Do we really imagine that Whitman's selection this year was made without any consideration of her generosity? There are coincidences and sure, the same spirit that made her give the gift may be the spirit that makes her a wonderful person, and we should not be surprised if a prominent Princetonian pops up in different headlines — but at the very least the appearance of impropriety attaches to a donation and an invitation so soon one after the other. It looks like the Class of 2002 is comping out its baccalaureate speech to a wealthy patron.

The situation doesn't look any better in light of the University's official statement. In response to an email, a class officer quickly pointed out to me how the press release noted that Whitman had been chosen to speak before her gift was made known.
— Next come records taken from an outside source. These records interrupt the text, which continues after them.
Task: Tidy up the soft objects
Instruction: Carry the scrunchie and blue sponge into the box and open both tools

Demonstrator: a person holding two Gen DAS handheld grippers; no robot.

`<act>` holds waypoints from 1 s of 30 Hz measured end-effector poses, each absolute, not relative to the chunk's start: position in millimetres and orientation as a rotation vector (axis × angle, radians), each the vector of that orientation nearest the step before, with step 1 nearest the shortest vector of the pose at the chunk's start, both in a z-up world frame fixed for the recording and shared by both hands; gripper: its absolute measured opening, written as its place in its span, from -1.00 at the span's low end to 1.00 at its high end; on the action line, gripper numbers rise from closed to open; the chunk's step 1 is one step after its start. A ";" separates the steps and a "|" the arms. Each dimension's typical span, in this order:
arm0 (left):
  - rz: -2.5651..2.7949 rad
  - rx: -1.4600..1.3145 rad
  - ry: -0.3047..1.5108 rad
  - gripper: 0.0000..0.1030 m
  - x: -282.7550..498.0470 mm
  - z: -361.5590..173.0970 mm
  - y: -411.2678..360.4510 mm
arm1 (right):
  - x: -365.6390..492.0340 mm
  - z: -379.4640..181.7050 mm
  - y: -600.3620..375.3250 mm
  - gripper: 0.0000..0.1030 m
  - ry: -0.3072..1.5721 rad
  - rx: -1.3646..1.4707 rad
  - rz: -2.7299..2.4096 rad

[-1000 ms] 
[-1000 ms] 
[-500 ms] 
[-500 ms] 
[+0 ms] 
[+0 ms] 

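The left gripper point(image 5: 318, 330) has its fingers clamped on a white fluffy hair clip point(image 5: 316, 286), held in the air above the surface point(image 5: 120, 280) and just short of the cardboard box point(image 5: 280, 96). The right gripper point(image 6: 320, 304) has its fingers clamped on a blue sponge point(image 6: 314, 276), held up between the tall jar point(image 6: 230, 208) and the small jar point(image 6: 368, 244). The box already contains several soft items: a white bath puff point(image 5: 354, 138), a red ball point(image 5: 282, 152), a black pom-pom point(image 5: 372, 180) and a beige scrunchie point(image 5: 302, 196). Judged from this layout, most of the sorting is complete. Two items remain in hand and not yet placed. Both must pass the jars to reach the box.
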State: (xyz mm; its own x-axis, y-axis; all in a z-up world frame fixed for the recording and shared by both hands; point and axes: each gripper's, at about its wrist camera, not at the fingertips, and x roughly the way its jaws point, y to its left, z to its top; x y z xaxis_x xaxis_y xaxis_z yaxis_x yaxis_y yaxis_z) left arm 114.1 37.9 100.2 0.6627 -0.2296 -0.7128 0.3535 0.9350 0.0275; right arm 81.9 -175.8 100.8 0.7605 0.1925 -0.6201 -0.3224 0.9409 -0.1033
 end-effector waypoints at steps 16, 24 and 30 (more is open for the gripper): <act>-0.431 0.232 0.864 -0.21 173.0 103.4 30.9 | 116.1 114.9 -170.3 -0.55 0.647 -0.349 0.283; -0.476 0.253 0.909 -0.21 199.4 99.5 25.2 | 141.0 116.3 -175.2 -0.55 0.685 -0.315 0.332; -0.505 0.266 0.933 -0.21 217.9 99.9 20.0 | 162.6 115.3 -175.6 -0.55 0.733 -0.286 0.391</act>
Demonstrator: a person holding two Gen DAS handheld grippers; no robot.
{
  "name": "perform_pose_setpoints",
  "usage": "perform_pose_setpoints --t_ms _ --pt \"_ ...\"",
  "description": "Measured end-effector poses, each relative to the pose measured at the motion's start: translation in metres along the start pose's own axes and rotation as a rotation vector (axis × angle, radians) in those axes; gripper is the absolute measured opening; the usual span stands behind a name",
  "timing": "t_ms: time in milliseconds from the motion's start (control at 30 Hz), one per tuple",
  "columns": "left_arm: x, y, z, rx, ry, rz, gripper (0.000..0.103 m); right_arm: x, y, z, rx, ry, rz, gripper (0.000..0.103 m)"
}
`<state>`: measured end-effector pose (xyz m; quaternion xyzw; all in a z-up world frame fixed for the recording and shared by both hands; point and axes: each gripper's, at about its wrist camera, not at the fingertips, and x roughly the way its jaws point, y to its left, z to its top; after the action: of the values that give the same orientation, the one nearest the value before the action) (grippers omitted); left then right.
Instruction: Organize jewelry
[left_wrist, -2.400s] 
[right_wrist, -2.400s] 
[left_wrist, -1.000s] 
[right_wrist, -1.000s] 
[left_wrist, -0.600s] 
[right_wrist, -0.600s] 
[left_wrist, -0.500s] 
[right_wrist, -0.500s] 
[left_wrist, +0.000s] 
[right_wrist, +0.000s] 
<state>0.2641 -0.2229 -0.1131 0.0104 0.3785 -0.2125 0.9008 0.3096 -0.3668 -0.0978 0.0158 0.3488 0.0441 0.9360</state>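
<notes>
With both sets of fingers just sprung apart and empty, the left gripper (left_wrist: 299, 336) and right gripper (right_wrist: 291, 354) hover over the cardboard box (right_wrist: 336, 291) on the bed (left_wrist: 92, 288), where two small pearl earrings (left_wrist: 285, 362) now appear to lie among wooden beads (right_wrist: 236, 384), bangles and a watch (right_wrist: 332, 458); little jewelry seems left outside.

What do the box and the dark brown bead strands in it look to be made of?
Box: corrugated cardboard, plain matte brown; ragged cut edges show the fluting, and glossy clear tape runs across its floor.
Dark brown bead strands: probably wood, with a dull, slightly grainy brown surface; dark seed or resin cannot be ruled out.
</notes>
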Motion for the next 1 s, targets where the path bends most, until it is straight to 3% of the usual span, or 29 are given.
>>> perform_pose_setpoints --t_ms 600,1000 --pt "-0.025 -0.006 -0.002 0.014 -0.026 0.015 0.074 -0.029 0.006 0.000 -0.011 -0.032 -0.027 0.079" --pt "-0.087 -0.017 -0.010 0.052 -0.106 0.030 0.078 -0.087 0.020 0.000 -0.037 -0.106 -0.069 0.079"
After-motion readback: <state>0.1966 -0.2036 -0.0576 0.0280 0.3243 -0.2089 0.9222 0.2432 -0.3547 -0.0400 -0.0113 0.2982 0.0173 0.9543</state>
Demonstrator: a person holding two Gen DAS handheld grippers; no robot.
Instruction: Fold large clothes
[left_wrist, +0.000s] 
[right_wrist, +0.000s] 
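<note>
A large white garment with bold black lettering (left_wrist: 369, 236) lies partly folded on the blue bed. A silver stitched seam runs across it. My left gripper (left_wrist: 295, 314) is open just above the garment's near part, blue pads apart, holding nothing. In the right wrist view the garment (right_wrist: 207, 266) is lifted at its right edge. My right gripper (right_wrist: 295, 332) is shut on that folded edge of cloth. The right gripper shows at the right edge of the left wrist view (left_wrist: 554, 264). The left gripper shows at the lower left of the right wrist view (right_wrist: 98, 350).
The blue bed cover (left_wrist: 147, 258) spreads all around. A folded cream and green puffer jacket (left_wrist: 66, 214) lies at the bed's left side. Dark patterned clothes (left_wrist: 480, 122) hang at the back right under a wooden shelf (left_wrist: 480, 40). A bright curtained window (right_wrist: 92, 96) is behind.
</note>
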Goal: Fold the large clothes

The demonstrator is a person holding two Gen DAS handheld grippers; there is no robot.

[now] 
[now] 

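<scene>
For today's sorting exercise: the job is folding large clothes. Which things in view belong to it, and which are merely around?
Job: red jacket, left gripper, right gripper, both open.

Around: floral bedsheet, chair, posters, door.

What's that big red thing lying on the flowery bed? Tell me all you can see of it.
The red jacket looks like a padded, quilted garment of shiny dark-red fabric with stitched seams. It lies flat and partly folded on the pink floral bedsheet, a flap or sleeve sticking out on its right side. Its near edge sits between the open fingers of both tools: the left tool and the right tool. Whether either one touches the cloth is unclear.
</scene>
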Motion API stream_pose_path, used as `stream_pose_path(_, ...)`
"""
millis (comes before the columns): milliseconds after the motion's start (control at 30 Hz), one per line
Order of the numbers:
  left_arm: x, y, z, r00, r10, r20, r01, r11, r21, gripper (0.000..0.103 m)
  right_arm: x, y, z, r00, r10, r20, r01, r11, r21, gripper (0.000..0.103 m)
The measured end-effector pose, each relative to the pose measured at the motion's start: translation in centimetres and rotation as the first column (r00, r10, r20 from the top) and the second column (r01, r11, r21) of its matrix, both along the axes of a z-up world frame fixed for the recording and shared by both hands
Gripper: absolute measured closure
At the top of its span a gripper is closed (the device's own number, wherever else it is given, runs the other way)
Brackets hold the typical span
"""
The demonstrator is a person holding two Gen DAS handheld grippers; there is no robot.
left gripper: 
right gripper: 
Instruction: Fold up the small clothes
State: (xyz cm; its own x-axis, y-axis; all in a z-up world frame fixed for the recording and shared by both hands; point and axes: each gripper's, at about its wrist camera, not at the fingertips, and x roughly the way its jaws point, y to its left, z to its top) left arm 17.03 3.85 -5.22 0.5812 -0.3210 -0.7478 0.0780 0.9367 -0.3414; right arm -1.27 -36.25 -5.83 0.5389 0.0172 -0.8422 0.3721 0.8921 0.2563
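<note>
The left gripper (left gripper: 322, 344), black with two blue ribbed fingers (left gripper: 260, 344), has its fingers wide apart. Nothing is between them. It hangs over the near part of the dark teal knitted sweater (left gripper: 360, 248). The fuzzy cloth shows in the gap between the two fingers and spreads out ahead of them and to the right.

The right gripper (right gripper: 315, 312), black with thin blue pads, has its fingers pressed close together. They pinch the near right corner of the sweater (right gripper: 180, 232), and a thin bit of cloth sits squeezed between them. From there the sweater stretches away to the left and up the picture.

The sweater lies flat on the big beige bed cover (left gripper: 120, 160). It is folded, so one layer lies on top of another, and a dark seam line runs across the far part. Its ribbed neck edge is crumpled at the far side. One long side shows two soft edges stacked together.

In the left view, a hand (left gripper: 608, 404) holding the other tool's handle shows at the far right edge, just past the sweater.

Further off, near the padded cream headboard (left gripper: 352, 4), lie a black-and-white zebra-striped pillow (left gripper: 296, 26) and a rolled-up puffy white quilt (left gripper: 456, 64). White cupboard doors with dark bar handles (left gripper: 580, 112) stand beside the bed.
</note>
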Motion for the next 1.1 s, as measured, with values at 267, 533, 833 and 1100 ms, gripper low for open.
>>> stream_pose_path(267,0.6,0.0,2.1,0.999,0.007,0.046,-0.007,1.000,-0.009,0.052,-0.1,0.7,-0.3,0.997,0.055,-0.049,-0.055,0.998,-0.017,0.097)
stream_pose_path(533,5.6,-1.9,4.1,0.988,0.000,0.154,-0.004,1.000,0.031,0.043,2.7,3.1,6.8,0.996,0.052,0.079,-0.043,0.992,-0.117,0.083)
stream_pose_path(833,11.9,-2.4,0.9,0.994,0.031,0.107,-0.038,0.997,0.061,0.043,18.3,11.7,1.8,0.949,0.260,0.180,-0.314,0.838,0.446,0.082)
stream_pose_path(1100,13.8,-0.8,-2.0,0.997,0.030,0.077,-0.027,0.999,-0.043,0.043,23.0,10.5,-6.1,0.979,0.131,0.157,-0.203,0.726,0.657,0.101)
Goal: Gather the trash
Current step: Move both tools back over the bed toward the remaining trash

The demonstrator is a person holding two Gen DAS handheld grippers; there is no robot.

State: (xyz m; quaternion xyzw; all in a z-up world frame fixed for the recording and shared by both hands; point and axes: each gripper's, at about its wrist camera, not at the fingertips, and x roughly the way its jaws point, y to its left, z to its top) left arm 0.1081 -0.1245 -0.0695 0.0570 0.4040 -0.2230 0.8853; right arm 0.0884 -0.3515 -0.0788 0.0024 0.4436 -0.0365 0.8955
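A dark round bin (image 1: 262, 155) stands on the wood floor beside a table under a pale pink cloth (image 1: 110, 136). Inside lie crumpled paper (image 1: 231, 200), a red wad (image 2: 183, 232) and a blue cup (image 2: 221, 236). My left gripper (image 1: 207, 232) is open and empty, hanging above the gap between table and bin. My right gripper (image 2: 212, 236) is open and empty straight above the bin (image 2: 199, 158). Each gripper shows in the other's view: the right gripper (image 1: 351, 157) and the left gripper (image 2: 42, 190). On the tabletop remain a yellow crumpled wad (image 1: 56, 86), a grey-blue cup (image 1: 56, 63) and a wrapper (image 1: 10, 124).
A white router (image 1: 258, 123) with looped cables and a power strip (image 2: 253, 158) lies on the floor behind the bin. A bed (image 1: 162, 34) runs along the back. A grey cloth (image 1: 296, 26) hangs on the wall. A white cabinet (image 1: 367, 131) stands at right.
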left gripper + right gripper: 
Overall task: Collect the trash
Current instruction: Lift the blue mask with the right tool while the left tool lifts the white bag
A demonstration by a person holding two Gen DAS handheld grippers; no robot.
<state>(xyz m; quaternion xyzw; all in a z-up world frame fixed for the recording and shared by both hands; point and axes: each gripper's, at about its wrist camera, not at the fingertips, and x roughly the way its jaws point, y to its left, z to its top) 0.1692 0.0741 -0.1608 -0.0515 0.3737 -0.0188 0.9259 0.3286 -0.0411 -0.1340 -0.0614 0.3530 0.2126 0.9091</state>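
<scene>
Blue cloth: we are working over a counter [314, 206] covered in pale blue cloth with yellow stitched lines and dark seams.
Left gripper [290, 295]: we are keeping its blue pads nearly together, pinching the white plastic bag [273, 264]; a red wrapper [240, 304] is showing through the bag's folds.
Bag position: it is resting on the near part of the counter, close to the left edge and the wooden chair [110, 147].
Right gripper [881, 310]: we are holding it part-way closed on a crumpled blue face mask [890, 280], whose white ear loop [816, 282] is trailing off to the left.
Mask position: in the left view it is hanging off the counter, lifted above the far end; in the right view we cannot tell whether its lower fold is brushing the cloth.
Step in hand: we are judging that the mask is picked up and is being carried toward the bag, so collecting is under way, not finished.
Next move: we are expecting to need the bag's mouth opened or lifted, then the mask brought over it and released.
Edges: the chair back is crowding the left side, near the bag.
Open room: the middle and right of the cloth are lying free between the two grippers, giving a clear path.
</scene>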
In fact, the carefully worded release says Whitman had been suggested by students before her gift was made known. This is different than being selected; when suggestions were requested from our entire class, we presumably thought of more than one speaker. And in any case, the order of the honors is irrelevant. A quid pro quo is a quid pro quo, whoever initiates it. Whether the invitation was intended to encourage her to give to Princeton or her enormous donation obliged our class to invite her to speak is not the question. The question is whether Meg Whitman was invited to speak because of her donation rather than her resume.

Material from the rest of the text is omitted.